2 Materials and methods
2.1 UK survey: recapping and mite reproduction
2.1.1 Source colonies
Worker brood combs were collected from volunteer beekeepers across North West England, North Wales, the Midlands (England) and Southern England, from July to September 2017–2019. ‘NVR’ colonies were classified as those that have been surviving V. destructor infestation without treatment regimens for over 10 years (from Gwynedd [Hudson and Hudson 2020], Swindon area [Mordecai et al. 2016], Pershore and Bruton) or at least 5 years (from Reading, Salford and Wigan), without the implementation of targeted selection for resistance. In contrast, the ‘treated’ colonies are those that receive at least annual mite treatment regimens (from Manchester, Anglesey, Sutton-Coldfield and Warwick). A total of 42 colonies (26 NVR and 16 treated) were used to assess recapping rates; of these, 36 colonies provided sufficient mites to assess V. destructor reproduction (the unsuitable colonies were all NVR, with either very low infestation levels or early stage brood). In addition, four mite-naïve colonies were sourced in mid-June from the Isle of Man (an island that has always been free of V. destructor) and moved to the mainland where the artificially infested brood removal experiments were conducted (see below). These colonies were also assessed for recapping prior to mite introduction and 1 month later following mite introduction.
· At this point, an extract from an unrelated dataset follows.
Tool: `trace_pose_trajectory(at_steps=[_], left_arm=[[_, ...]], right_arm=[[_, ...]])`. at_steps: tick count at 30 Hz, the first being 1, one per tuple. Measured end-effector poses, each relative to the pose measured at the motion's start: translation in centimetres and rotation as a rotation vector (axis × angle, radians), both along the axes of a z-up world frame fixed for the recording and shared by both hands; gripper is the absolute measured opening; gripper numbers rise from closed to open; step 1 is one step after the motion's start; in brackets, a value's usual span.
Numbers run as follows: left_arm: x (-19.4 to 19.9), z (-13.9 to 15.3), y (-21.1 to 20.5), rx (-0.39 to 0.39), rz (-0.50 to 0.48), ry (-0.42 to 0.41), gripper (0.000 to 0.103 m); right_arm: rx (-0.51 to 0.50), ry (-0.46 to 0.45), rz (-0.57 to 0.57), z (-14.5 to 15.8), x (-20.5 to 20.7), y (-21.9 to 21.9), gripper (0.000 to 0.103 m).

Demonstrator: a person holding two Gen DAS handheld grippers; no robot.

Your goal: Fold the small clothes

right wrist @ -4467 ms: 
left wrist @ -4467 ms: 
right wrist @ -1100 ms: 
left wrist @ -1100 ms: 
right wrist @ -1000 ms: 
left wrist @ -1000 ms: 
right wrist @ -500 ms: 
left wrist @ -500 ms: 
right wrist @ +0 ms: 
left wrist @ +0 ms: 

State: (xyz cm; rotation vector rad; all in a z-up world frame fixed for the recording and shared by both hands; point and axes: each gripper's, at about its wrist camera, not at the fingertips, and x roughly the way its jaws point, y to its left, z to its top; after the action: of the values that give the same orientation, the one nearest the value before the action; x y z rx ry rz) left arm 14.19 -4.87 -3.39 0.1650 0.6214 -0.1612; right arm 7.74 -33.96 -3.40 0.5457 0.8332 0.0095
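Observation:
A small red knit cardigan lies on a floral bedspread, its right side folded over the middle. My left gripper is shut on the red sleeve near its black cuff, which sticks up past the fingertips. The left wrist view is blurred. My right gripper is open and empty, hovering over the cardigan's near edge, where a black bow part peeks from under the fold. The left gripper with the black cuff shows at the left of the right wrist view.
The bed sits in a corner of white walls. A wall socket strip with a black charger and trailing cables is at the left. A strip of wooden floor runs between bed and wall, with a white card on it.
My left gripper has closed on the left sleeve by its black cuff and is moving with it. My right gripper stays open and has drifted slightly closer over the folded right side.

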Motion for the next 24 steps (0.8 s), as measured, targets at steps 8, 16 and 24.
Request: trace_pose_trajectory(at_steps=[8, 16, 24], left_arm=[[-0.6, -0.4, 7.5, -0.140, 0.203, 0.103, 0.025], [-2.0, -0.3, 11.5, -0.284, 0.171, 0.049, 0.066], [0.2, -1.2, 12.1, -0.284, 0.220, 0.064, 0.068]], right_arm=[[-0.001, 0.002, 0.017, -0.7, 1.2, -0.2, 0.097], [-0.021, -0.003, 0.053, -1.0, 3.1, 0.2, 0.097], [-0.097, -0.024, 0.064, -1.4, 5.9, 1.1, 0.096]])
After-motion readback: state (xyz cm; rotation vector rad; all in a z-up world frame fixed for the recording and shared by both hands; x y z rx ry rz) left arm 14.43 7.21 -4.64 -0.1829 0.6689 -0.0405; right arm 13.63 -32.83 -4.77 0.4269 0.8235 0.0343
A detailed breakdown of all colonies sampled is given in Supplementary Table S1. All brood samples were freeze-killed within a few hours of collection and stored at minus 20°C prior to examination.
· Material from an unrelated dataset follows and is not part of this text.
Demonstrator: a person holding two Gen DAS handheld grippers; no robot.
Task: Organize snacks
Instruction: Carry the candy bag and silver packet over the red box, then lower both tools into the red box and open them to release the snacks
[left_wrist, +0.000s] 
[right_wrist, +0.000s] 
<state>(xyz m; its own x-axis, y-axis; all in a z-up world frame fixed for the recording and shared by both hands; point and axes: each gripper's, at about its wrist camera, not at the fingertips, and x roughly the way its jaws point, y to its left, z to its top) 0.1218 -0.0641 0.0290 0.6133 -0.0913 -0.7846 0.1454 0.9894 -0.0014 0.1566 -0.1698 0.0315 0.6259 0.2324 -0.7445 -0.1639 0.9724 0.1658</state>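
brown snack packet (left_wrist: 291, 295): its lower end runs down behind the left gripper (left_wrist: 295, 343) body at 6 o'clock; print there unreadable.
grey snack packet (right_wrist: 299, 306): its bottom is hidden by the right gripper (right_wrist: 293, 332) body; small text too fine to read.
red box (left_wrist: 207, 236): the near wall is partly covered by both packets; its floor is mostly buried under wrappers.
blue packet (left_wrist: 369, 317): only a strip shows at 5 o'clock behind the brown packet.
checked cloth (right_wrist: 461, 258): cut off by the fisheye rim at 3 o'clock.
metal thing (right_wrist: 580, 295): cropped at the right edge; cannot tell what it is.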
2.1.2 Assessing recapping and mite reproduction
Brood combs were examined using a ×16 binocular microscope and bright cold light source. Cell caps were carefully opened with fine forceps and inverted to reveal the underside of the cap; if the cell had been recapped, the glossy layer of spun cocoon could be clearly identified as having been pierced and refilled with duller wax, whereas if the cell was undisturbed, the layer of spun cocoon remained fully intact. The size of the recapped area ranged from <1 mm in diameter to the entire cap (approximately 5 mm); therefore, each instance of recapping was estimated to the nearest mm. Cells containing mites were classified as infested.
The brood were removed and categorised by developmental stage according to Martin (1994), and all adult and offspring mites were also removed and examined where possible. The V. destructor reproductive success was measured by reconstructing the mite families according to standard methods (Dietemann et al. 2013). For a brood cell to be considered as successfully reproductive, an adult male was required to be present alongside at least one female offspring of the correct age; these could be either adult females (evidenced by exuviate) or female deutonymphs, depending on the developmental stage of the brood (Dietemann et al. 2013). Only brood at the yellow thorax stage (190-h post-capping) and older were considered in this measurement. Since we were working with frozen brood combs, offspring were considered as dead (offspring mortality) if they were clearly dead at the time of freezing (e.g., by being desiccated), too underdeveloped for their reproductive phase to reach adulthood or missing entirely (likely due to death at a very early stage); this was in contrast to nonlaying foundresses, where no eggs were laid at all.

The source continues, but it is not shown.